* Activity *
In the material below, find the line with "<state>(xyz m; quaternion" and the line with "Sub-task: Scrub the", then output those two lines and every line between them, exactly.

━━━ Provided data ━━━

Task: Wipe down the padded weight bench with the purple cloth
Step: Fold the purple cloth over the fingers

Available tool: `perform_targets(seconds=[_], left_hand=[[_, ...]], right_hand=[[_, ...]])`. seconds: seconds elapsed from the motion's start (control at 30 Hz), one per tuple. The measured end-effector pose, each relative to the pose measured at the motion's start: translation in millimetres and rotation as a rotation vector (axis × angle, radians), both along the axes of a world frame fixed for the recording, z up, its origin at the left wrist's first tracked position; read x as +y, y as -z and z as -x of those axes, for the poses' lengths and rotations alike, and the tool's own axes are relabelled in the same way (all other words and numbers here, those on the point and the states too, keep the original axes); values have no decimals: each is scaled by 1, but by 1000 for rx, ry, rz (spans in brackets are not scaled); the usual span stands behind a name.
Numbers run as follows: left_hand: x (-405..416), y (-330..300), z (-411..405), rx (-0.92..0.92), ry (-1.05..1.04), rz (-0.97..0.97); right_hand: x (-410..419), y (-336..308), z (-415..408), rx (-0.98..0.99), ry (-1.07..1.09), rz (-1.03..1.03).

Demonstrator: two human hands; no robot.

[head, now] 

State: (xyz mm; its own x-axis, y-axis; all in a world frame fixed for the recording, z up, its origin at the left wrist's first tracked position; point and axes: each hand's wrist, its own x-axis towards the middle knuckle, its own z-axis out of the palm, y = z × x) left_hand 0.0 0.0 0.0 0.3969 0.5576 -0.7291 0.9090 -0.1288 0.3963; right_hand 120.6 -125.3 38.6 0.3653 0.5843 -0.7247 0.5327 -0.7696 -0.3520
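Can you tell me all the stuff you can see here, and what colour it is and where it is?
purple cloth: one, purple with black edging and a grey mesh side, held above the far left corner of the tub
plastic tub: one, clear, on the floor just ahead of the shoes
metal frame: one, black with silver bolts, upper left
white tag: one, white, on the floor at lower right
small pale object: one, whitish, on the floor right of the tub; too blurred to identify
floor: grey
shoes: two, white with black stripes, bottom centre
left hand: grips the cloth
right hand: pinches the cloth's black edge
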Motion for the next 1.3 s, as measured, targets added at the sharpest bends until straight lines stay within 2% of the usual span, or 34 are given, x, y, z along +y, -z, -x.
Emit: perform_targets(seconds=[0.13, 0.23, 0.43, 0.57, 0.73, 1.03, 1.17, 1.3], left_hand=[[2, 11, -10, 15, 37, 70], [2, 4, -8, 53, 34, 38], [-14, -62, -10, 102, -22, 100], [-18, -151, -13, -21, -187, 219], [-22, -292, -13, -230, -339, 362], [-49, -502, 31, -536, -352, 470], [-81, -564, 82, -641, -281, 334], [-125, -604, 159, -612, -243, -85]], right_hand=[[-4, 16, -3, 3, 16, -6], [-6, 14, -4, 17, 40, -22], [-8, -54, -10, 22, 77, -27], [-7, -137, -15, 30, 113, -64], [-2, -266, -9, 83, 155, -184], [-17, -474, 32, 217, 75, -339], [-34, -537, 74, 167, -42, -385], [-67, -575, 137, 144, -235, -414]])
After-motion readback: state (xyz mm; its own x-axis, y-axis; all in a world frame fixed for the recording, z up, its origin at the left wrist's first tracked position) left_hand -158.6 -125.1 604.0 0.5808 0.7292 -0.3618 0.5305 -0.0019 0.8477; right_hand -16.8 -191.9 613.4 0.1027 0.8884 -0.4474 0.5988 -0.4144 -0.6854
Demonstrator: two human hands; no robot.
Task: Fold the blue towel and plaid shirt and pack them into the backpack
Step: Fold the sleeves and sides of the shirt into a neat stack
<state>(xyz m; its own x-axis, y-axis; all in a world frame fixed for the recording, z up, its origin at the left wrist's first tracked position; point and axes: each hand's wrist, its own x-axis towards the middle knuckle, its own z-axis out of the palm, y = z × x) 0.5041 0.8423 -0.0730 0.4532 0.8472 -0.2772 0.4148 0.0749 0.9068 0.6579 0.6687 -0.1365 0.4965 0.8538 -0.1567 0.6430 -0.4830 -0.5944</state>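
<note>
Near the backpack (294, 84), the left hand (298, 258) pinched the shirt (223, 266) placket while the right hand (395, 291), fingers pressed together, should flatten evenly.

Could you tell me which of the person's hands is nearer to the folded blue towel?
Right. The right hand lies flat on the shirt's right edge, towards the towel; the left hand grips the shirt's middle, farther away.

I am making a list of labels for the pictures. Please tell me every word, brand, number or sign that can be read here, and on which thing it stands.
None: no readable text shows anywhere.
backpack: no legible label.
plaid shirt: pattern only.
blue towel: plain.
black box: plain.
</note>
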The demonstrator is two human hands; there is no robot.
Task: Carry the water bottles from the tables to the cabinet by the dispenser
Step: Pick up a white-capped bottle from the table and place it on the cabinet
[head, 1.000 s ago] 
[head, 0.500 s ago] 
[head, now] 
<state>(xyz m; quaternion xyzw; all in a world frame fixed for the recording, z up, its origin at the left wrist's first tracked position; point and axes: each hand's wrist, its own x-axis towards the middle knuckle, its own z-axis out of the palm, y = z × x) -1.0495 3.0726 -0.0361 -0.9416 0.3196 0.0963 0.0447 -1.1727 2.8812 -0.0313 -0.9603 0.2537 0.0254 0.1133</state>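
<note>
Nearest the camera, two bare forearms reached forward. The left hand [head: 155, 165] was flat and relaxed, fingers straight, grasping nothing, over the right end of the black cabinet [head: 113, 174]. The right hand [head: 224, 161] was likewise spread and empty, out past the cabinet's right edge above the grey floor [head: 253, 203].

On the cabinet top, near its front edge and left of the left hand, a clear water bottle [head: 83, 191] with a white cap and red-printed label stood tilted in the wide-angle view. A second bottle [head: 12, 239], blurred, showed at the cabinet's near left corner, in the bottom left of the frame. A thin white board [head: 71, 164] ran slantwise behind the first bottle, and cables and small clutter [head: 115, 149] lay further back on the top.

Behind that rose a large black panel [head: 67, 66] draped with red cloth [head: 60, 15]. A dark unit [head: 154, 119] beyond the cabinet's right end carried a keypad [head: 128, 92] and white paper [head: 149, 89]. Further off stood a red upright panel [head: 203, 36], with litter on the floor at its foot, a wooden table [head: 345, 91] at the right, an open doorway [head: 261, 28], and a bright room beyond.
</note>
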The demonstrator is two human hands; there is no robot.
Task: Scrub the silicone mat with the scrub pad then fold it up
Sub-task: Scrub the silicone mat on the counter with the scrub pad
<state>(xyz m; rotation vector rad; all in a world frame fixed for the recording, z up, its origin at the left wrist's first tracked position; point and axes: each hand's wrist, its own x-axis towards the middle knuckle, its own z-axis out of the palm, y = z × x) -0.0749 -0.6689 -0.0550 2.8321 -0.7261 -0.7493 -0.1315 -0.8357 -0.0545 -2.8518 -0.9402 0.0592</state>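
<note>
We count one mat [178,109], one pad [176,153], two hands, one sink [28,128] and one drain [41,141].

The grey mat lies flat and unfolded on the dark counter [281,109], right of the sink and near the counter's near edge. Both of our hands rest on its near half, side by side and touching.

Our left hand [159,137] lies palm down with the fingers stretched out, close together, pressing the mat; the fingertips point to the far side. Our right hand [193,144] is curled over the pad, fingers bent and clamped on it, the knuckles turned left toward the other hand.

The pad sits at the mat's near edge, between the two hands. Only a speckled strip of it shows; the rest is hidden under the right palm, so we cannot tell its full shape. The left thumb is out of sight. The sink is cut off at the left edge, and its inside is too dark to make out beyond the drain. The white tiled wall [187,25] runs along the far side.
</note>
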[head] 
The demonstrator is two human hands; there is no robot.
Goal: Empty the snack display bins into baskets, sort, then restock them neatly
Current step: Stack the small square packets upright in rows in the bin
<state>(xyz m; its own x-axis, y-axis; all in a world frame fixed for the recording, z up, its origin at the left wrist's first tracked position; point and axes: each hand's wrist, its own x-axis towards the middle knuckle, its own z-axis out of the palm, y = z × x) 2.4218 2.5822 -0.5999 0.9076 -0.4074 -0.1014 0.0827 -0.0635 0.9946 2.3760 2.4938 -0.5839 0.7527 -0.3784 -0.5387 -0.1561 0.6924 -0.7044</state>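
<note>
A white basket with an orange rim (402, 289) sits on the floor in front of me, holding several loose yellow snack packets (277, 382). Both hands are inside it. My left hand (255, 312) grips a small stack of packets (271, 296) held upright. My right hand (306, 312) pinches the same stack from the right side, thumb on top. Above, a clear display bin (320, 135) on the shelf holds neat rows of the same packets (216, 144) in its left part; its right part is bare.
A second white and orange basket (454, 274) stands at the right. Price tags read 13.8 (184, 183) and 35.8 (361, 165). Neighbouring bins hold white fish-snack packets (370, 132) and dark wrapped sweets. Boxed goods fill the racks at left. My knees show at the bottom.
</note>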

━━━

* Solution to this problem *
<state>(xyz m; quaternion xyzw; all in a world frame fixed for the recording, z up, its origin at the left wrist's first tracked position; point and axes: each hand's wrist, its own x-axis towards the middle knuckle, its own z-axis out of the palm, y = z × x) -1.0495 3.0726 -0.0361 -0.9416 0.3196 0.0963 0.0447 -1.1727 2.8812 -0.0313 -0.9603 0.2537 0.0254 0.1133</state>
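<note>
Nearest the camera, two bare forearms reached forward. The left hand [head: 155, 165] was flat and relaxed, fingers straight, grasping nothing, over the right end of the black cabinet [head: 113, 174]. The right hand [head: 224, 161] was likewise spread and empty, out past the cabinet's right edge above the grey floor [head: 253, 203].

On the cabinet top, near its front edge and left of the left hand, a clear water bottle [head: 83, 191] with a white cap and red-printed label stood tilted in the wide-angle view. A second bottle [head: 12, 239], blurred, showed at the cabinet's near left corner, in the bottom left of the frame. A thin white board [head: 71, 164] ran slantwise behind the first bottle, and cables and small clutter [head: 115, 149] lay further back on the top.

Behind that rose a large black panel [head: 67, 66] draped with red cloth [head: 60, 15]. A dark unit [head: 154, 119] beyond the cabinet's right end carried a keypad [head: 128, 92] and white paper [head: 149, 89]. Further off stood a red upright panel [head: 203, 36], with litter on the floor at its foot, a wooden table [head: 345, 91] at the right, an open doorway [head: 261, 28], and a bright room beyond.
</note>
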The demonstrator is two human hands; there is no robot.
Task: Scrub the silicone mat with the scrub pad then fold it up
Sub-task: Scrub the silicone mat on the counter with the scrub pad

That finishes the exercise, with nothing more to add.